Jacek Słowiński w sugestywny sposób opisuje to, co umyka percepcji codzienności choć określa jej sedno. Mierzy się z dramatami wyborów, których dokonujemy z własnej lub przymuszonej woli. Odkrywa drugie i siódme dno tego, co sprawia, że oddychamy i wykraczamy poza horyzont, który bez jasności dnia nie ujawni azymutu nieba. „Dzień” to jeden ze stanów, w których kryje się tajemnica tego wydawnictwa. Gdy je przeczytasz, oczytasz i doczytasz (zaiste, w całości!) – okaże się, iż każdy z rozdziałów przeżywany przez pryzmat emocji, które narodziły się na wcześniejszych kartach, zyskuje wymiar budzący coś nowego. Można odnieść wrażenie, że Autor pisze na przekór (lecz nie przekornie) czasom, które nie znajdują czasu na odwagę pójścia pod prąd. Co więcej, w czasie, w którym drukowane książki nie cieszą się taką popularnością jak niegdyś. A jednak swoje zapiski oprawia w okładkę klasycznej książki – jakby podkreślał wartość tego rodzaju formy, która mniej bądź bardziej świadomie determinuje odbiór wnętrza. A jest ono bogate.
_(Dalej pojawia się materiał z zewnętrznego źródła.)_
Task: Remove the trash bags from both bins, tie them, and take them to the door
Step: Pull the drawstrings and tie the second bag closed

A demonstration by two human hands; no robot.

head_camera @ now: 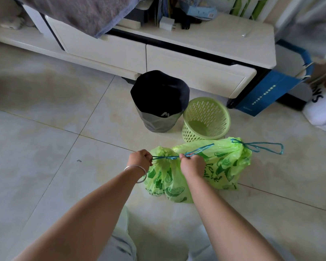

Polecam tę książkę każdemu, kto uważa lub sobie jeszcze nie uświadomił, że sens nie jest stanem finalnym. Ujawnia się głównie poprzez jego poszukiwanie.
Żar i mróz, świat cyfrowy i realny, przypływ oraz odpływ, zaufanie i zdrada, mniemanie o sobie i twarz, która nie spojrzy nam prosto w oczy nawet w lustrze – z podobnych światów i wszechświatów Jacek Słowiński ubiera w zmysły świat swoich wizji, choć nie tylko… Czyni to z autorską premedytacją, jakby z każdym z nas był „na ty”. Chce być „na ty”. Chce BYĆ…
Mottem tej książki są słowa – „Życie jest tym, co zdarza się nam, gdy jesteśmy zajęci snuciem planów na przyszłość”. Jeśli tak jest to warto marzyć i śnić, żeby pragnieniom nadać taką moc, aby choć po części spełnione, dały nam sytość. Naszemu Autorowi to się udało.